Ce vendredi 22 mai, Flavie Flament a pris la parole sur RTL pour discuter de la plainte pour viol qu'elle a déposée contre le chanteur Patrick Bruel. Elle a relaté un incident marquant survenu en 1991, alors qu'elle n'avait que 16 ans, et que le chanteur conteste vigoureusement.
« Je me souviens d'un moment où je me suis réveillée, mon esprit pleinement conscient, mais il me remettait mon pantalon comme si j'étais une poupée », a-t-elle partagé. « J'étais absolument effarée et mon corps ne répondait pas, en proie à la panique », a-t-elle ajouté, illustrant la détresse qui l'a habitée.

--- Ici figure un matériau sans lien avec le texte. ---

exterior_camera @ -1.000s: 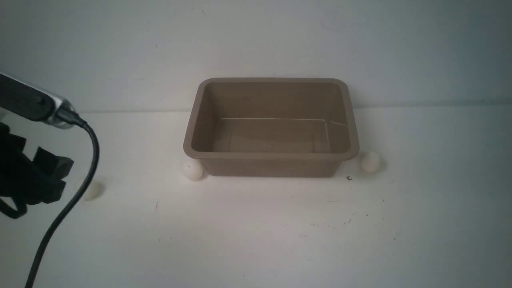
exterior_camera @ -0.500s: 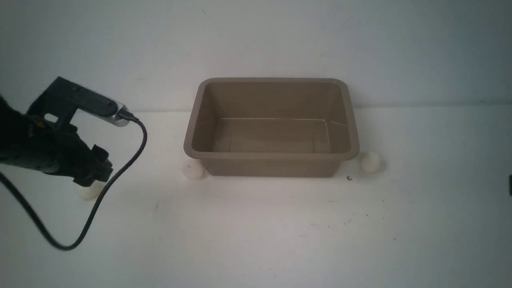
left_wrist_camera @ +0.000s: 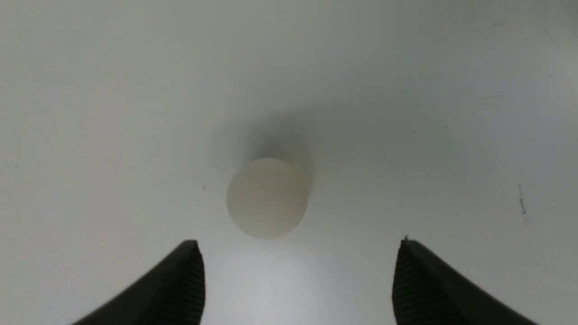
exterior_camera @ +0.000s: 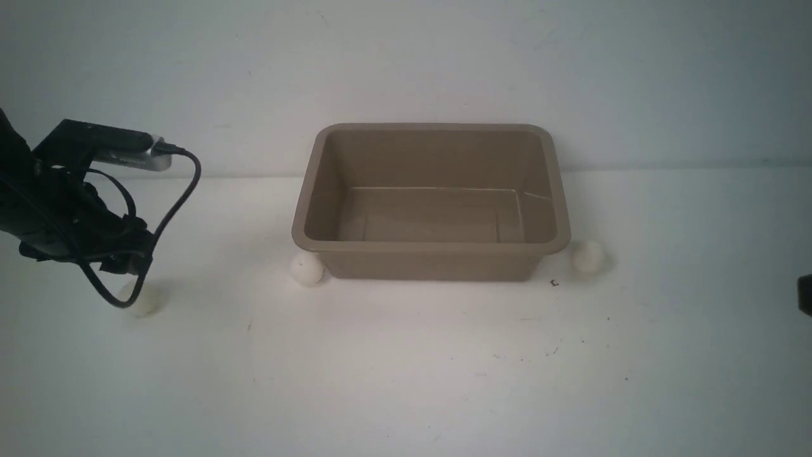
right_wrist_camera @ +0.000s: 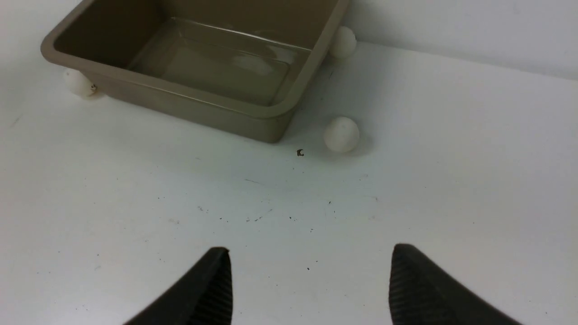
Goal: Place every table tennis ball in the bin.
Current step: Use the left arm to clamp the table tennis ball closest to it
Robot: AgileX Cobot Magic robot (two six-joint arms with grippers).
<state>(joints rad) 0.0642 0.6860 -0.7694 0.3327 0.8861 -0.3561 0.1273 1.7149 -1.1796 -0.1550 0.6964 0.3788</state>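
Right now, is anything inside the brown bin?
Nothing shows inside the bin, only its bare floor. Its near wall covers a thin strip of that floor. The left corner ball, right corner ball and far-left ball all lie outside it.

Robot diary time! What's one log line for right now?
bin: empty | left gripper: open, above leftmost ball, no grip yet | right gripper: open, holding nothing

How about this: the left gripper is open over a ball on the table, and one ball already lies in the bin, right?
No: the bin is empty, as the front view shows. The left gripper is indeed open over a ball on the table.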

Après cette expérience traumatisante, Flavie a toujours pris des précautions pour éviter d'être seule en présence de Bruel. « J'ai toujours fait en sorte de ne jamais me retrouver en tête-à-tête avec lui », a-t-elle déclaré. Elle a aussi évoqué une rencontre quelques années plus tard, où il lui a murmuré : « Tu te souviens ? » avec un regard qui lui a semblé celui d'un prédateur.
Flavie Flament a également abordé la question de son silence durant toutes ces années. « Je ne portais pas plainte, car enfermée dans un passé traumatique, prendre la parole n'est pas facile », a-t-elle expliqué à RTL. Ce témoignage met en lumière non seulement son vécu mais aussi le parcours difficile de nombreuses victimes d'agression sexuelle.

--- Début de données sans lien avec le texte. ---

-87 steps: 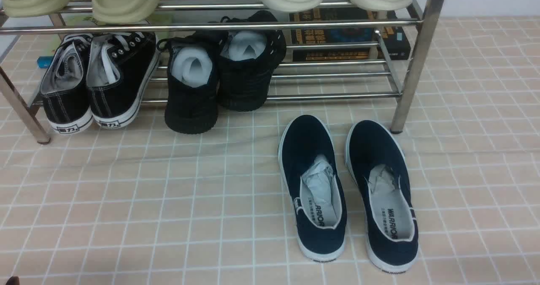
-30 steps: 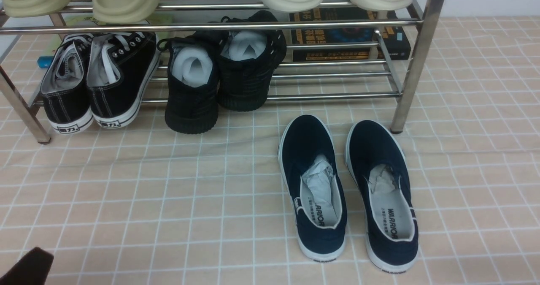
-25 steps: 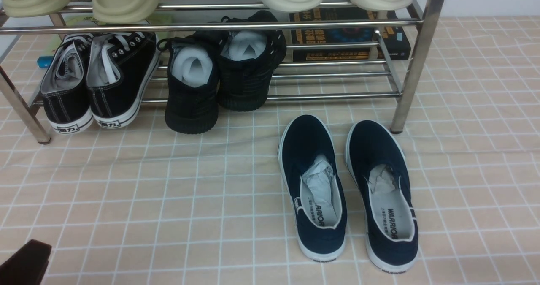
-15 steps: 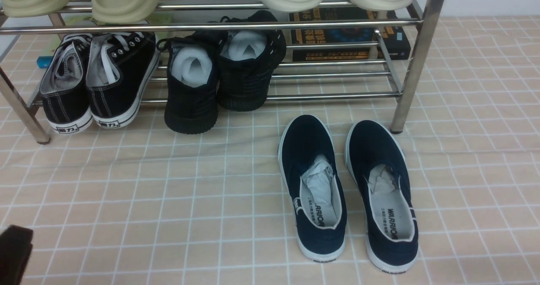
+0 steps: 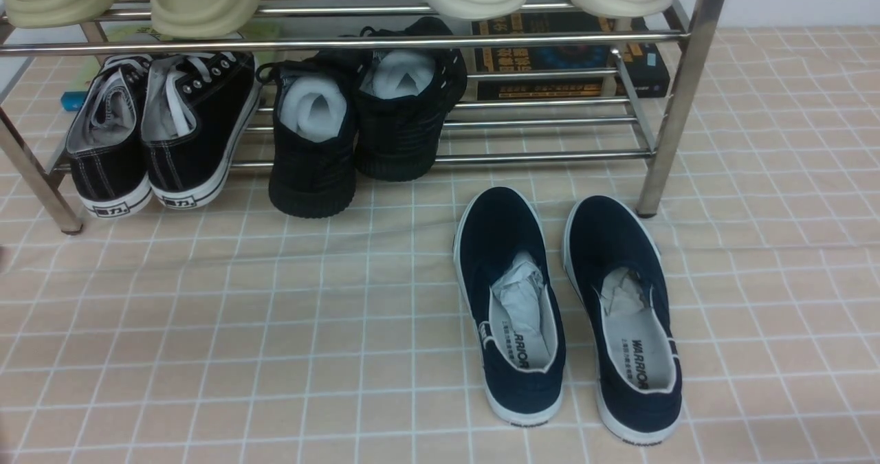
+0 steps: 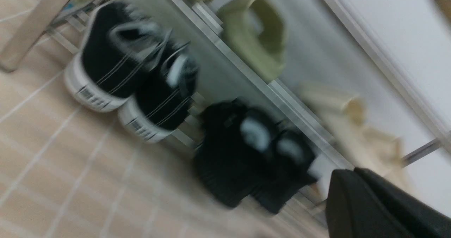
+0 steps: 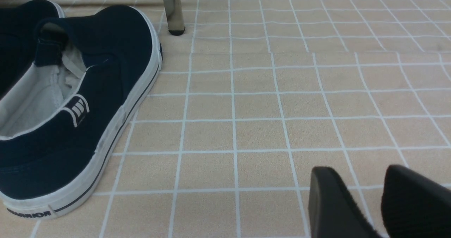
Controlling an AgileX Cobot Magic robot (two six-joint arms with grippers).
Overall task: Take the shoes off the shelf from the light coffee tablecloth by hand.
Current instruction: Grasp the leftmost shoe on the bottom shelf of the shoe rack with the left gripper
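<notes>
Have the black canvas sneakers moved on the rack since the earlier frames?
No. The black canvas sneakers sit in the same spot beside the shelf's left front leg.

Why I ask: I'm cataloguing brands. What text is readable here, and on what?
"WARRIOR": each insole of the navy slip-ons; finer print beside it unreadable.
"WARRIOR": one slip-on's heel rubber, right wrist view.
Black canvas sneakers, heel patches: Chinese characters, too small.
Dark books behind the shelf: gold print, blurred.

The front camera looks down at the chrome tube shoe rack (image 5: 344,42), which the left wrist view shares obliquely, while the right wrist camera sits low beside a navy slip-on shoe (image 7: 112,58).
</notes>
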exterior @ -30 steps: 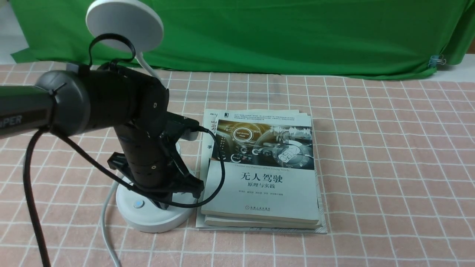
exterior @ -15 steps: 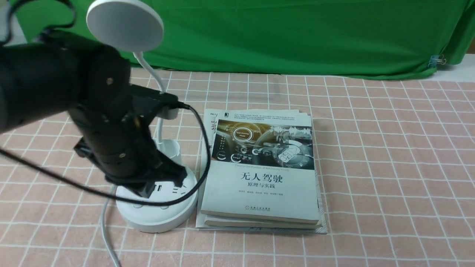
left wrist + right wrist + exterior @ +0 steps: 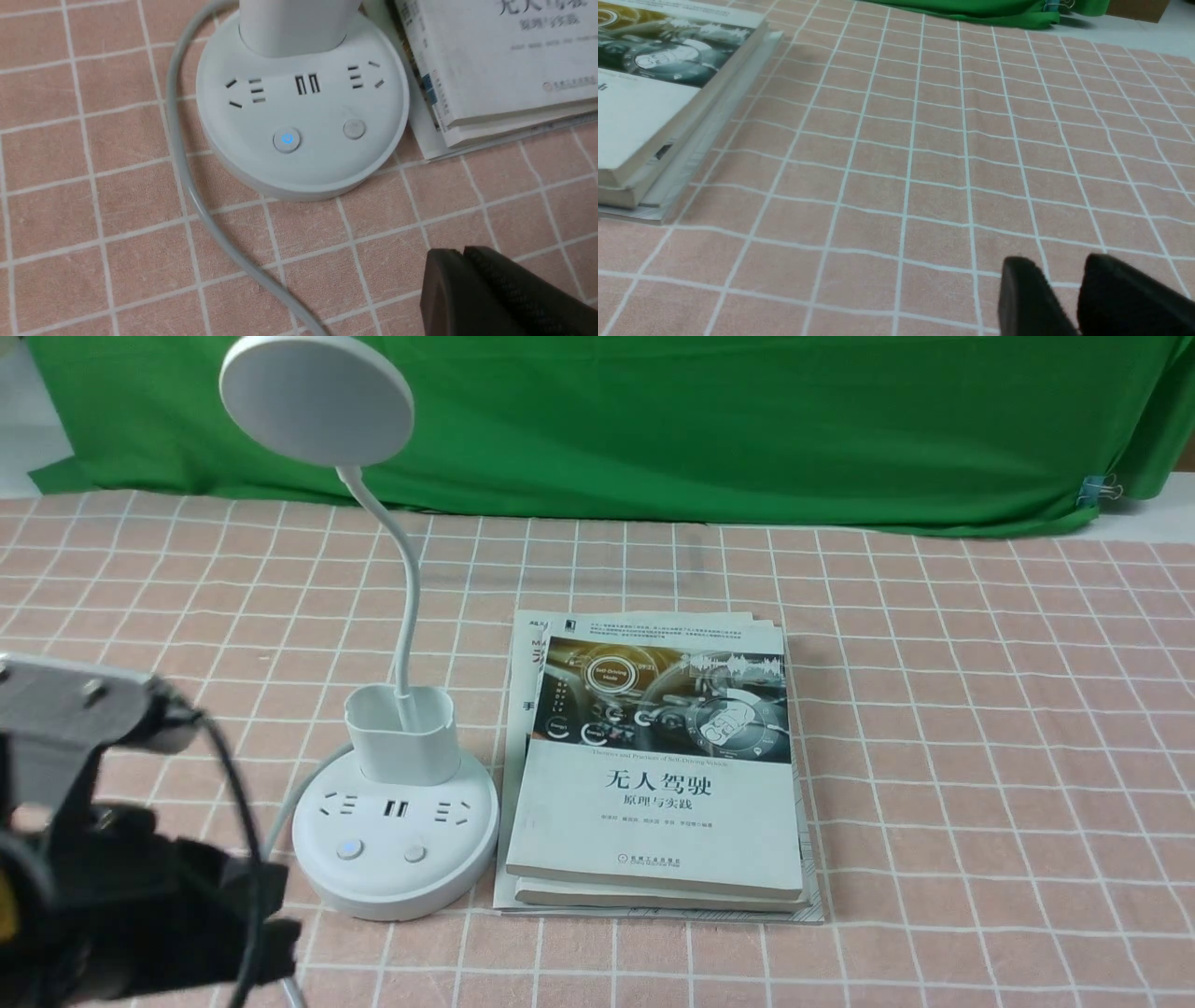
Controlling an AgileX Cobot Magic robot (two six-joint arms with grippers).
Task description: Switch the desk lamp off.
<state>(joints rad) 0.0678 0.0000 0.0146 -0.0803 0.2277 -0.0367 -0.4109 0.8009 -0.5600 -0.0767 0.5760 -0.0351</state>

Des experts en psychologie, interrogés par plusieurs médias français, soulignent l'impact durable de tels événements sur la vie des victimes. Les effets psychologiques peuvent persister longtemps, rendant la prise de parole et la recherche de justice particulièrement ardues. Les récits comme celui de Flavie Flament sont essentiels pour sensibiliser le public à ces enjeux.